The Shah

Book by Abbas Milani

The Shah“What kind of people are these Persians? After all we have done for them, they still chose to opt for this disastrous revolution.” Mohammad Reza Pahlavi was hardly the first man to be baffled by Iran and its people. But he also ruled the country as its shah, or king, for 37 years, and so his ignorance mattered. Pahlavi’s life is chronicled in detail by Milani, director of the Iranian studies program at Stanford University. Milani interviewed many who were close to Pahlavi, and makes excellent use of archives and memoirs. The result is a comprehensive portrait of a man who modernized Iran—and in doing so ensured his own downfall.

The shah’s reign, writes Milani, was one of “cultural freedom and political despotism.” During the 1960s and ’70s, Iran was one of the most tolerant societies in the Muslim world in terms of religious freedom, cultural expression, and the state’s non-interference in the private lives of citizens. But political opposition was crushed, and the resulting tensions were unsustainable. “The middle classes he helped create wanted democracy and the hubris of his increasing authoritarianism made them increasingly uneasy,” says Milani. By denying opposition activists the political rights they sought, the shah inadvertently strengthened the hand of Ayatollah Khomeini and his Islamist cohorts, who hijacked the revolution that overthrew him. The Islamic regime that emerged to take the shah’s place was far more repressive and murderous than Pahlavi’s.

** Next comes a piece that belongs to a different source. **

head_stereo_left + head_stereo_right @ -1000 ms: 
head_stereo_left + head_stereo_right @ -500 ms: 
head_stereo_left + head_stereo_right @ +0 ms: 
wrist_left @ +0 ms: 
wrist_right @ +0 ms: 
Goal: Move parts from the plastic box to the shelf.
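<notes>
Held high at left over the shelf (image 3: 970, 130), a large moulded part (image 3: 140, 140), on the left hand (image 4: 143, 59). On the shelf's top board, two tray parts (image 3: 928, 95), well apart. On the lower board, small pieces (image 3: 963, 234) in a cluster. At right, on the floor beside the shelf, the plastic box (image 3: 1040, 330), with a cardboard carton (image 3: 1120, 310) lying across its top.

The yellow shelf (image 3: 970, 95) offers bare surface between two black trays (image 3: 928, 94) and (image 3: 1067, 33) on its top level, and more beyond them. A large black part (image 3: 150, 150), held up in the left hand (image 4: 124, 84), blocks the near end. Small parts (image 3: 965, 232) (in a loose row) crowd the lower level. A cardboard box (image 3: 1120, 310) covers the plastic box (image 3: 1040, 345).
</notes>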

Milani, who was imprisoned by the shah, doesn’t gloss over his faults. Vain and needy, the shah craved Western approval, once seeking membership in Britain’s Most Noble Order of the Garter. The only Persian food served at his lavish coronation feast was caviar, to which the shah was allergic.

But Milani’s biography is also sympathetic. The shah’s decadence and cruelty paled in comparison to contemporary dictators such as Mobuto Sese Seko of Zaire, or Idi Amin of Uganda. But none were treated with the same contempt and derision. He “loved Iran,” writes Milani, “not wisely but too well.” Forced into exile, Pahlavi spent his final months flitting from place to place in search of asylum: “A dying man, ‘un-kinged,’ and hounded by terrorists, was denied even the dignity of a quiet corner to die.”